Broadly speaking, there are three types of artificial intelligence models: reinforcement learning, unsupervised learning and supervised learning.
In a reinforcement learning model, trainers set a series of algorithms against a given problem, watch to see which perform the best and then continue to refine the programs as they get closer and closer to the target. In an unsupervised learning model, a large set of data — typically unlabeled — is fed into an algorithm, and the model begins sorting things into different categories on its own.
Neural networks are an example of a supervised AI model. Trainers feed labeled data into an algorithm, teaching it to recognize the subtle changes that distinguish, for instance, a dog from a cat in a photograph. Neural networks are designed to continually learn over time, gradually reducing their “loss” (or miss rate).
Neural networks are already creating value across numerous industries.
Facial recognition applications, powered by neural networks, have the potential to help retailers better serve their customers.

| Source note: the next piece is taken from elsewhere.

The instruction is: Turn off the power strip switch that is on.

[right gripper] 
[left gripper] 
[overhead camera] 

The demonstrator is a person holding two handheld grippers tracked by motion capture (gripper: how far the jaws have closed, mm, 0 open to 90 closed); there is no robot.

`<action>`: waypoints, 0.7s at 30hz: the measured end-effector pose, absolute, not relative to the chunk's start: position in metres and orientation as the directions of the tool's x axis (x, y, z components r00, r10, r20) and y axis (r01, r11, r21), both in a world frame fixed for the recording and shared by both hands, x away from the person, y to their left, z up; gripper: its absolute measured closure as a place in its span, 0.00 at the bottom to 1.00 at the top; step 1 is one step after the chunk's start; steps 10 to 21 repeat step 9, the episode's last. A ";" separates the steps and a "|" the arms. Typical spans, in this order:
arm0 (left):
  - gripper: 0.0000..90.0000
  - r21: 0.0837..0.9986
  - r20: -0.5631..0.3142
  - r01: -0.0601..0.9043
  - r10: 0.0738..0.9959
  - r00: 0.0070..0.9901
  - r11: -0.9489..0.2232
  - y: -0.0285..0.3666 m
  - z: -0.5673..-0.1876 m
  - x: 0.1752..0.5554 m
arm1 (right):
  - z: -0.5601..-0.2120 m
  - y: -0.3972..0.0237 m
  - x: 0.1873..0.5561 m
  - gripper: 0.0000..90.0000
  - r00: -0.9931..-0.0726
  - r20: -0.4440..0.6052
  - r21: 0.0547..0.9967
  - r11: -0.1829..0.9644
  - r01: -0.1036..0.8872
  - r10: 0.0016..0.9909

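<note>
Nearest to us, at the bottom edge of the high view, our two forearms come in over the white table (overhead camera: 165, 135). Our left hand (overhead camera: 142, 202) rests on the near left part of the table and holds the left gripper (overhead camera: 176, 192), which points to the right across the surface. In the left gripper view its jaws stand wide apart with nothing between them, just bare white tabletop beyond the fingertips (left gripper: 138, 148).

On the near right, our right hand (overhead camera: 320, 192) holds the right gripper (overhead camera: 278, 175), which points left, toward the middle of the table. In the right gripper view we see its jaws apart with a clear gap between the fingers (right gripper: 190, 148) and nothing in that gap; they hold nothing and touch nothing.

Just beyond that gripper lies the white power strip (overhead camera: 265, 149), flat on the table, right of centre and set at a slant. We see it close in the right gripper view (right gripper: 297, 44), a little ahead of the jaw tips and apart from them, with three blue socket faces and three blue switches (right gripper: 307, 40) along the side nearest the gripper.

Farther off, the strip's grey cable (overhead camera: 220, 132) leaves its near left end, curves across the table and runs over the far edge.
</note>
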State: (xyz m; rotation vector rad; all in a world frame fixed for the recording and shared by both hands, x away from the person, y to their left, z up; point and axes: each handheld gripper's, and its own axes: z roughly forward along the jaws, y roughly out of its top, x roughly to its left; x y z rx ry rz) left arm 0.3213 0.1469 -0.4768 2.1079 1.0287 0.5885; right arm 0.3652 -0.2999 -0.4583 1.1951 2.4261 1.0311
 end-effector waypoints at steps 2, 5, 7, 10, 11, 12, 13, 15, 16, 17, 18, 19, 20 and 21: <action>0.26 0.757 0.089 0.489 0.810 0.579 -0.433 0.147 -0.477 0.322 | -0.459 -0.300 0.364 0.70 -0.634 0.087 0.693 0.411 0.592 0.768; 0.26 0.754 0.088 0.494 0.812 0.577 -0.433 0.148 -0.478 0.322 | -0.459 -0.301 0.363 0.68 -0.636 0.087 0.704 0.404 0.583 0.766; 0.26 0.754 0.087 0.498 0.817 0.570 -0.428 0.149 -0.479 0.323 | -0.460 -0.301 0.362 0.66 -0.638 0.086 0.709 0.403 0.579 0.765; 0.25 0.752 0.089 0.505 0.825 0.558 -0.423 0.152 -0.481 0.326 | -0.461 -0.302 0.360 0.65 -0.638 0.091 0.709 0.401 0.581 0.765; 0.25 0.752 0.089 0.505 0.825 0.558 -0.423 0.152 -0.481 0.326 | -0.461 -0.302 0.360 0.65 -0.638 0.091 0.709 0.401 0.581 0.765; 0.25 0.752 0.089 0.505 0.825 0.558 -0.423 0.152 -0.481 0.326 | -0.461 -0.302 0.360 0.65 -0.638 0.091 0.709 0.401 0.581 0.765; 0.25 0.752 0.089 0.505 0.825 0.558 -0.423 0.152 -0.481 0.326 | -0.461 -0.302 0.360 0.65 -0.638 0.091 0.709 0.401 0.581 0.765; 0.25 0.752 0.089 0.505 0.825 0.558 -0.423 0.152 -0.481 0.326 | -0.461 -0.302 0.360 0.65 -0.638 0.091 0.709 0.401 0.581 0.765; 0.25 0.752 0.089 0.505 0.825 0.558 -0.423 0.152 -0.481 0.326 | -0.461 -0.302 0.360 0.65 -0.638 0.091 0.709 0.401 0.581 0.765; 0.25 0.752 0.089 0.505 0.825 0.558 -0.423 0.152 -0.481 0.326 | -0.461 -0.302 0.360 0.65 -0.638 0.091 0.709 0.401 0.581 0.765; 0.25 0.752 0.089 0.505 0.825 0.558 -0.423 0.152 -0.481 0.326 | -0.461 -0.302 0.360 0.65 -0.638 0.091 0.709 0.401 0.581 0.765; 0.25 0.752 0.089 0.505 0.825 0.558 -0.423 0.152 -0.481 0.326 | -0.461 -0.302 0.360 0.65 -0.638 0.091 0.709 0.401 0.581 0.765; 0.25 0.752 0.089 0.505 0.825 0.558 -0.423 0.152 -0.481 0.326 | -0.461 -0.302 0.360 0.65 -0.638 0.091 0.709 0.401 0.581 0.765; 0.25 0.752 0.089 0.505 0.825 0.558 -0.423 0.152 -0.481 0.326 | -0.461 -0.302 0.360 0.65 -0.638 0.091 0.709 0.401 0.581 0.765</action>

By recognizing shoppers and observing their patterns and behaviors, AI tools can trigger targeted offers that enhance the shopping experience and increase revenue. Facial recognition in stores also has clear loss prevention applications. Of course, many people are wary of the prospect of being tracked as they shop, and retailers must carefully consider ethics and privacy when thinking about how to use neural networks.
Along the lines of facial and pattern recognition in picture and video, neural networks can be utilized by organizations that have workplace safety requirements to prevent workplace injuries and alert managers if an injury occurs. Using neural networks for image and video recognition, the model can recognize when workers are wearing personal protective equipment or when they fail to do so. This, coupled with other technology and mitigations, can reduce the number of injuries and potential litigation brought against workplaces that must comply with strict regulations for occupational safety.
Many industries, including construction and retail, depend heavily on logistical considerations that are often moving targets. Neural networks can provide more accurate forecasts for factors such as labor and materials by synthesizing data on current demand, past consumer behavior, existing market conditions and even the weather.
Banks can use neural networks to evaluate loan applications, using factors such as income, education, home ownership and even commute distance to minimize the failure rate of loan applications and maximize the returns for issued loans. In some instances, the failure rate for loans approved using neural networks has already been shown to be lower than that of loans approved using more traditional methods.
We’re already starting to see studies in which neural networks can accurately diagnose certain types of cancer by analyzing medical images — sometimes with a higher success rate than that of physicians. It makes sense: Even the most experienced doctors cannot possibly look at millions of different scans and then remember the eventual patient outcome for each of them. It is easy to imagine medial applications of neural networks expanding over time as more testing is done.
By running satellite imagery and other data through neural networks, the military can automatically detect anomalies that signal potential threats to national security. Detecting these threats early gives military personnel a better chance of disrupting attacks and minimizing damage.
So, how can organizations turn this potential into real value? Often, they need a bit of help from experts. At CDW, when we work with customers on neural networks and other AI initiatives, we’re able to help them more sharply define the problem they’re looking to solve, identify appropriate tools and guide their implementations. For instance, many IT and business leaders may not realize that large cloud vendors already have highly trained neural networks that can be adapted to a wide number of industry-specific applications. In fact, the process of cleaning up data and preparing it for a neural network is often more intensive than actually training and updating the AI application.
When it comes to data, many of us have become hoarders: We refuse to throw it away, but we don’t know what to do with it. Neural networks can provide an answer.